I’m sure it was a pretty fun time for fans, but unfortunately it was only released as a bonus with .hack//The Movie (2012). The Movie, which was NOT the first Dot Hack film, was actually a sequel to Link, but… I don’t believe it was ever localized. Ouch. …AND there was also an OVA exclusive to this game/movie Blu-Ray disc? What? Who comes up with this CRAP?
There was an attempt to revive the series via mobile games, namely through something called New World Vol. 1: Maiden of Silver Tears, but… I can clearly look at that and say it’s not Dot Hack. It’s just some generic fantasy mobile guff, and I’m glad it died in less than a year. It freed up resources to work on literally anything else.
After the release of the G.U. remaster in 2017, the series was put on the backburner as CyberConnect2 was in the middle of a transition. They tried to expand into the international market by opening up a Montreal subsidiary, tried to self-publish their own titles, and launched various ventures including the Trilogy of Vengeance. I’d get into their history at the time, but I already did that back in April 2023. Basically, they were taken off of Final Fantasy VII Remake, the Naturo Ninja Storm series came to an end, and the studio was running around for direction. They started work on Dragon Ball: Deadname to pay the bills, and their attempts at becoming an international game developer largely failed, closing their Montreal office in 2023.
Now, upon saying ALL of that… I would not even think about giving Dot Hack another shake as a series. From its very conception, it was based in the culture of early MMOs in Japan. Stuff like EverQuest, Ultima Online, and probably a LOT of Phantasy Star Online. Fundamentally, it was based on the idea of accessing a digital world that felt like another world, a parallel reality, that had ties to the real world. There was no way of knowing who someone was interacting with, there was no social media, no major online account system, and people generally did not even upload photos of themselves.
I would LOVE to see the franchise get a collection, or perhaps interactive museum, containing everything the franchise was. All of which could be contained in a single package so that future generations could use it as a reference point for not only a multimedia project, but a time in online culture. Though, that seems like a bit much to ask. Hell, a remaster of the original four games for PS4 was too much to ask!

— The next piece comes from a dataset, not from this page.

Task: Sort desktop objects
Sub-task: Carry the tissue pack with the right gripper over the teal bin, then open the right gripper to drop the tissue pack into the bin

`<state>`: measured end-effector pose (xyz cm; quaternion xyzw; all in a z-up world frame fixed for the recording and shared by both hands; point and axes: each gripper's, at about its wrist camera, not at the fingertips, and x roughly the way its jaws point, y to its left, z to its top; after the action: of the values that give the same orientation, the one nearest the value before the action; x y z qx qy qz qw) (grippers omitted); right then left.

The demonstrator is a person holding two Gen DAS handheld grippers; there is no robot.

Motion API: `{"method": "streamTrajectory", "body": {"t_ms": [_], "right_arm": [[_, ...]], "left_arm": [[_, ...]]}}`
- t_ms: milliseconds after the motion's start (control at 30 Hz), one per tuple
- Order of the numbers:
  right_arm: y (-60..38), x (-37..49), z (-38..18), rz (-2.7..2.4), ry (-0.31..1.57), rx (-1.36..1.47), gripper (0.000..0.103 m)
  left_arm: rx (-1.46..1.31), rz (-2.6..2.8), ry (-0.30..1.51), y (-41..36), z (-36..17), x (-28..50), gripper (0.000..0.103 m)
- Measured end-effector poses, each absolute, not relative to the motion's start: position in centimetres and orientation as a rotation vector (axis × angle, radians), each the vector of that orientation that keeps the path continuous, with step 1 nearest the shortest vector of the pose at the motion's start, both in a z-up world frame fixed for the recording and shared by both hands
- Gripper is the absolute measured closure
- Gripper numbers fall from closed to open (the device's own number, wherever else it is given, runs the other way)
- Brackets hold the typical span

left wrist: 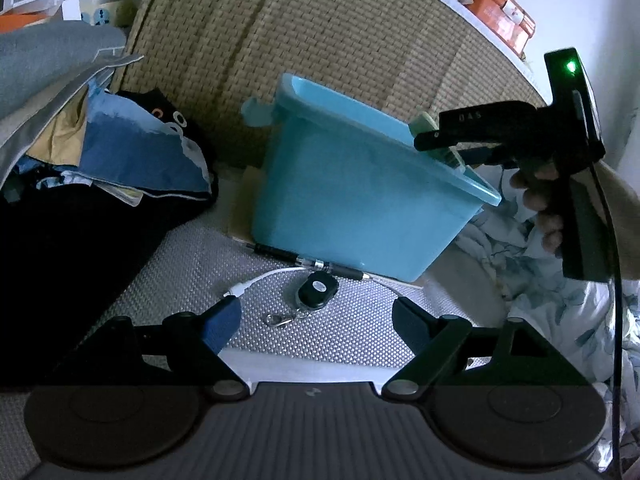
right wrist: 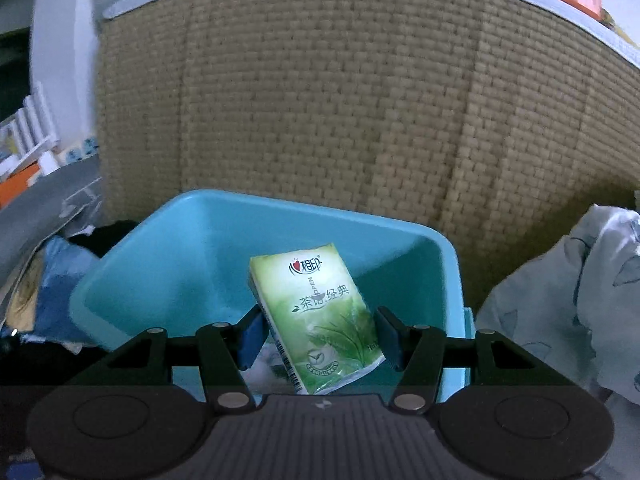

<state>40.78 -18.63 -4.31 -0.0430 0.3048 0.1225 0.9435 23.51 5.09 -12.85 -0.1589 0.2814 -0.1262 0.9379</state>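
A light blue plastic bin (left wrist: 352,196) stands on a grey textured mat (left wrist: 208,272); it also shows in the right wrist view (right wrist: 168,264). My right gripper (right wrist: 318,334) is shut on a green tissue pack (right wrist: 320,320) and holds it over the bin's opening; the right gripper also shows in the left wrist view (left wrist: 448,136) at the bin's right rim. My left gripper (left wrist: 316,320) is open and empty, low over the mat. Between its fingers lie a black key fob (left wrist: 317,290) with a clip, a white cable (left wrist: 256,282) and a black pen-like tool (left wrist: 308,262) along the bin's foot.
A woven mat wall (left wrist: 320,40) rises behind the bin. A pile of clothes (left wrist: 100,148) lies to the left and a floral cloth (left wrist: 560,300) to the right. An orange box (left wrist: 500,12) sits on the ledge above.
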Motion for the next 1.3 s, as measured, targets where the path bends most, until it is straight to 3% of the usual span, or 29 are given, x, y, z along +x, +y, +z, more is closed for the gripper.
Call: {"method": "streamTrajectory", "body": {"t_ms": [1300], "right_arm": [[-17.8, 42.2, -5.7, 0.16, 0.737, -0.021, 0.04]], "left_arm": [[-0.354, -0.25, 0.584, 5.4, -13.1, 23.6, 0.015]]}}
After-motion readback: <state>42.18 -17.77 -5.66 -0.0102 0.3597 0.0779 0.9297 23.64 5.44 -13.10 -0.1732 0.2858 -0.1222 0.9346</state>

However, I also believe, on a foundational level, that the appeal, allure, and culture of Dot Hack, dates back to the early internet, and that the franchise would not read correctly if contextualized around the modern internet. Because the nature of the internet is inherently different. There no longer is a divide between the internet and real life. News is delivered via social media, people connect with friends through texts and DMs, orders are placed online, like a billion people work on the internet. The internet is a tool for politicians to be elected, the most powerful companies in the world are all internet companies. And those without online accounts, email, and smartphones are effectively second-class citizens.
The idea of calling an MMO “The World” no longer registers the same way, because the internet is the real world. Without the internet, the entire global distribution and trade system would collapse, and people would not get the things they need to live. I have talked about this before, and I stand by it. The concept of the internet going away was conceivable in 2002, but it’s not in a post-pandemic world. The foundational people and companies of the internet are largely either dead or have turned to evil. The techno optimism of the 2000s is DEAD. While techno feudalism and techno fascism are a FACT of living in the 2020s.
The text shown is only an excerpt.